On Finding All Connected Maximum-Sized Common Subgraphs in Multiple Labeled Graphs
Johannes B. S. Petersen, Akbar Davoodi, Thomas Gärtner, Marc Hellmuth, Daniel Merkle
TL;DR
This work tackles the problem of finding all maximum-vertex and maximum-edge common subgraphs across multiple labeled graphs, including connected variants, which is particularly relevant for bioinformatics and cheminformatics. It introduces an exact framework built on modular product graphs and a Bron-Kerbosch-based enumeration to list all maximal cliques corresponding to MVCS/MECS, augmented with pruning and a graph-ordering heuristic derived from graph-kernel and minmax similarities. The method extends to vertex- and edge-labeled graphs and to type-A connected cliques, with careful handling of Δ-Y ambiguities in line graphs via an inverse mapping; it also provides pruning strategies and parallelizable components to improve practicality. Empirical evaluation on large molecular datasets demonstrates scalability and speedups from the proposed ordering and pruning techniques, and an open-source implementation is made available for reproducibility and broader adoption.
Abstract
We present an exact algorithm for computing all common subgraphs with the maximum number of vertices across multiple graphs.
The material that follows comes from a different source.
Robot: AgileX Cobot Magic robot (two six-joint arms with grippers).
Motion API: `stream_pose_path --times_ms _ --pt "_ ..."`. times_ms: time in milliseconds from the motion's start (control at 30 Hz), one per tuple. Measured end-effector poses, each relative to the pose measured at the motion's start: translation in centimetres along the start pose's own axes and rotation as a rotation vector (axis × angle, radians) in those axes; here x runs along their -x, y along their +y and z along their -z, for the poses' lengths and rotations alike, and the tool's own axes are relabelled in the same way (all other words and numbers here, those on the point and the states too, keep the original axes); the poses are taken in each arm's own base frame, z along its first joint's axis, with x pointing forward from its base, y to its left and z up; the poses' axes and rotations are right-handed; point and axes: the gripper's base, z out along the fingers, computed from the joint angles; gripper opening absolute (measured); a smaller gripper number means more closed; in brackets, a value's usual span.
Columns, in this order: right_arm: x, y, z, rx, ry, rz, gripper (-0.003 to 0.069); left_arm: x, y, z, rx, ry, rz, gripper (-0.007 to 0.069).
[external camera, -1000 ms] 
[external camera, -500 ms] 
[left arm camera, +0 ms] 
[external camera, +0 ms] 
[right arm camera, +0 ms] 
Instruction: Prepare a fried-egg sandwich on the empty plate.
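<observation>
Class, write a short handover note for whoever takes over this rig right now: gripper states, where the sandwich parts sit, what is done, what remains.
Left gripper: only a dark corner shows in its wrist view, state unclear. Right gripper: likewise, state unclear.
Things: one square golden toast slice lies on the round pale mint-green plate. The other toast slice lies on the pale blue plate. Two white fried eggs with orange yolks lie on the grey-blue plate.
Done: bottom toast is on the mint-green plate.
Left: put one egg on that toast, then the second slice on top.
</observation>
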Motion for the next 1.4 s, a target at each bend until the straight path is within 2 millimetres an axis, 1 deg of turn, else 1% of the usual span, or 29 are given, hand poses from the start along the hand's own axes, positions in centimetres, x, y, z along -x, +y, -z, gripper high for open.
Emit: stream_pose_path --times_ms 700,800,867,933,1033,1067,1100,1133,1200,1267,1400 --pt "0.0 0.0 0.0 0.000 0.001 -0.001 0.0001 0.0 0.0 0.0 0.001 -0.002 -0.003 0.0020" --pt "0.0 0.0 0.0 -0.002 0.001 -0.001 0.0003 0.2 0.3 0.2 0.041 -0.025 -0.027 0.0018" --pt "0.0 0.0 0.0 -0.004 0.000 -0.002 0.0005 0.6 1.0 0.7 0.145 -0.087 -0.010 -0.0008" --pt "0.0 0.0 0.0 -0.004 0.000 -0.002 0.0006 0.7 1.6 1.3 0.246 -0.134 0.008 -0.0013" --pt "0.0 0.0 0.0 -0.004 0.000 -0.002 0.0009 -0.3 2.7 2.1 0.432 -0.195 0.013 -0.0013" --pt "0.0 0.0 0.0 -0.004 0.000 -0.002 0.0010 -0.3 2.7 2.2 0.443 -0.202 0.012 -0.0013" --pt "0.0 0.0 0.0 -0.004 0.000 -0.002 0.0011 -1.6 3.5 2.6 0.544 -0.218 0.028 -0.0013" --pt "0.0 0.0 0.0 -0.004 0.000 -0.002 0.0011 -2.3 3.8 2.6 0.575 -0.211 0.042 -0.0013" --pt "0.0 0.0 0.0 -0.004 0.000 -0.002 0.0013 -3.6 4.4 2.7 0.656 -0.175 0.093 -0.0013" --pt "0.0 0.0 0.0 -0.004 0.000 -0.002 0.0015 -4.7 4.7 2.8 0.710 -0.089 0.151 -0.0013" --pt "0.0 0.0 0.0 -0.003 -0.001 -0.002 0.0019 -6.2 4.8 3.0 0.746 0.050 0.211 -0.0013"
Our approach is further extended to handle the connected Maximum Common Subgraph (MCS), identifying the largest common subgraph in terms of either vertices or edges across multiple graphs, where edges or vertices may additionally be labeled to account for possible atom types or bond types, a classical labeling used in molecular graphs. Our approach leverages modular product graphs and a modified Bron-Kerbosch algorithm to enumerate maximal cliques, ensuring all intermediate solutions are retained. A pruning heuristic efficiently reduces the modular product size, improving computational feasibility. Additionally, we introduce a graph ordering strategy based on graph-kernel similarity measures to optimize the search process. Our method is particularly relevant for bioinformatics and cheminformatics, where identifying conserved structural motifs in molecular graphs is crucial. Empirical results on molecular datasets demonstrate that our approach is scalable and fast.